Thursday, September 26, 2013

Top Ten Tips for Debut Authors

By John Clement

I won’t bore you with a lengthy essay on how the world of publishing can feel like a vast, unknowable, and terrifying behemoth to a debut author. 

I figure if you’re reading this there’s a pretty good chance you’ve already figured that out. Instead, I’ll take this opportunity to share the knowledge I’ve acquired in my one-and-a-half year career as a published author. 

I’m using the “Top Ten” format to make everything as concise and helpful as possible, but I should point out right off the bat that there may not be enough knowledge to make it all the way to #10. Let’s find out, shall we?

#1. Don’t Write Top Ten Lists.
I’m told Top Ten lists are much more likely to get quoted and shared and emailed around the Internet, thereby reaching more readers (and thus more book-buyers), but a Google search of the phrase “Top Ten List” produces a catalog of roughly 1,700,000,000 entries. Try to be more original. For example, a Google search for “Top Three and 1/2 List” gets zero results. Write a Top Three and 1/2 List and you’ll stand out like a sore thumb. You’re welcome.

#2. Writer’s Conferences. Go to them.  
If, like me, you don’t enjoy conferences or big crowds of people in general, go to them anyway. I prefer small groups of people. Three is ideal, four is pushing it. Plus I have a bad case of (self-diagnosed) Central Auditory Processing Disorder, a physical and/or neurological and/or psychological impairment that affects the ear, whose job it is to separate essential sound from background noise and deliver only the essential sound to the intellectual center of the brain. 

Although I’m not altogether certain my brain has an intellectual center, I do know that I go into overload whenever I’m in a room filled with talking people. A writer’s conference is essentially a room filled with talking people, but I’ve attended three conferences so far, and I can say without hesitation that writers, and in particular, mystery writers, are the most helpful, supportive and generous people in the world. You’d be amazed how much encouragement and inspiration you can get from talking to other writers, and you’ll make great friends.
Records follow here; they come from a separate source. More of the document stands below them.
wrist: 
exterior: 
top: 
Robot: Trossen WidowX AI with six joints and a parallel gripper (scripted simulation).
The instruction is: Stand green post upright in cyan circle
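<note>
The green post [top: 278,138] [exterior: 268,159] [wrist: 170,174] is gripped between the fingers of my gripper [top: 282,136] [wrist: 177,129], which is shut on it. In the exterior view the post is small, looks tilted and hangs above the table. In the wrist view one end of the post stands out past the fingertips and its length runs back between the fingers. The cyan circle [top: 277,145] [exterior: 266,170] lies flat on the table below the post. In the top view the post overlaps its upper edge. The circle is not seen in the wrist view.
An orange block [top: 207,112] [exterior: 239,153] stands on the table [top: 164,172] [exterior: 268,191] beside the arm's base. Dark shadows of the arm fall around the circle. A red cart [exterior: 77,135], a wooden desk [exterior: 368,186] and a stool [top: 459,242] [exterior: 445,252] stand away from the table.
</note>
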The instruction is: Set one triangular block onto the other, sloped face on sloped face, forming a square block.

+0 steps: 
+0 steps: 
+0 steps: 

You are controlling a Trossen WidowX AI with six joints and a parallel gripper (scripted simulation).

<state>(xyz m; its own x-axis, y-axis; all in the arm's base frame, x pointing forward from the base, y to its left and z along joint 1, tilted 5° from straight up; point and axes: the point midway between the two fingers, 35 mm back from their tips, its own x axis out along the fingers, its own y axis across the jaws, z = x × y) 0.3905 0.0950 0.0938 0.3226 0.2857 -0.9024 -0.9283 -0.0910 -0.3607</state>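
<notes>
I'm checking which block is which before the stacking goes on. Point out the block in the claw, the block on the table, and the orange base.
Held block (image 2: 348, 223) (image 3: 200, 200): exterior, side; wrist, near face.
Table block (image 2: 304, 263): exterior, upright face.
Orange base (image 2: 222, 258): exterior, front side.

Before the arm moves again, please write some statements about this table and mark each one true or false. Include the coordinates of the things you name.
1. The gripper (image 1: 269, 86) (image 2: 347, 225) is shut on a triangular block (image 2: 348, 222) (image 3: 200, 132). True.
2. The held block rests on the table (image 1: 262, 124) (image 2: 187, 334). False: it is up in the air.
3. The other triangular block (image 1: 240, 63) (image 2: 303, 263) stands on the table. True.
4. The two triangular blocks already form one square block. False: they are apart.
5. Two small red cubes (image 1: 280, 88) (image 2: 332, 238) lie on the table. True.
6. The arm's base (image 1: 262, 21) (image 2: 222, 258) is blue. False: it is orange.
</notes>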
#3. Don’t read reviews of your book.
No matter how tempting. Not even the good ones. There’s no better way to fuck up your inner voice than to let other voices in. I curse because I mean it.

#3 1/2. Don't spend too much time reading blogs about writing and the publishing industry.
(Or, for that matter, playing online Scrabble with Facebook friends from high school). It's accepted wisdom that your second book will be harder to write than your first. I learned that at a conference and it's true. So don't sweat it. Just close your web browser and go write for a while.


John Clement is the author of the popular Dixie Hemingway Mystery Series created by his mother, writer Blaize Clement (1932-2011). The eighth book in the series, The Cat Sitter’s Cradle (2013 St. Martins/Minotaur) received unanimous praise from fans and critics alike. The Cat Sitter’s Nine Lives will appear July, 2014. John lives in New York City, where he’s currently working on the 10th book in the series.

THE CAT SITTER'S CRADLE: Blaize Clement won fans all over the world with the charm and wit of her pet-sitting mysteries. Now, with the help of her son, author John Clement, Blaize’s beloved heroine Dixie Hemingway is back for yet another thrilling adventure in this critically-acclaimed series.
Dixie has built a nice, quiet life for herself in the sleepy town of Siesta Key, a sandy resort island off the coast of Florida.
In fact, her pet-sitting business is going so well she’s even taken on part-time

help: Kenny, a handsome young surfer who lives alone in a rickety old houseboat. Things get a little messy, however, when on an early morning walk in the park with a client’s schnauzer, Dixie makes a shocking discovery. Hidden among the leafy brambles is a homeless girl, alone and afraid, cradling a newborn baby in her arms.

Dixie takes the young girl under her wing, even though she’s just been hired by Roy Harwick, the snarky executive of a multi-national oil and manufacturing company, to care for his equally snarky Siamese cat, Charlotte, along with his wife’s priceless collection of rare tropical fish. It’s not long before Dixie stumbles upon a dead body in the unlikeliest of places, and soon she’s set adrift in a murky and dangerous world in which no one is who they appear to be.

Smart, fast-paced and entertaining, The Cat Sitter’s Cradle is a perfect illustration of why Dixie’s loyal fans have come to know and love her and eagerly await the next installment of her adventures.


1 comment:

jenny milchman said...

#2 is easily a tip and a half, so I'd say you're up to...5? Don't ask me--I have the same Debut Author paralysis-of-the-brain--but I'd say this is my #1 tip: Make good author friends. They will get you through. And John Clement can be at the top of that List any day.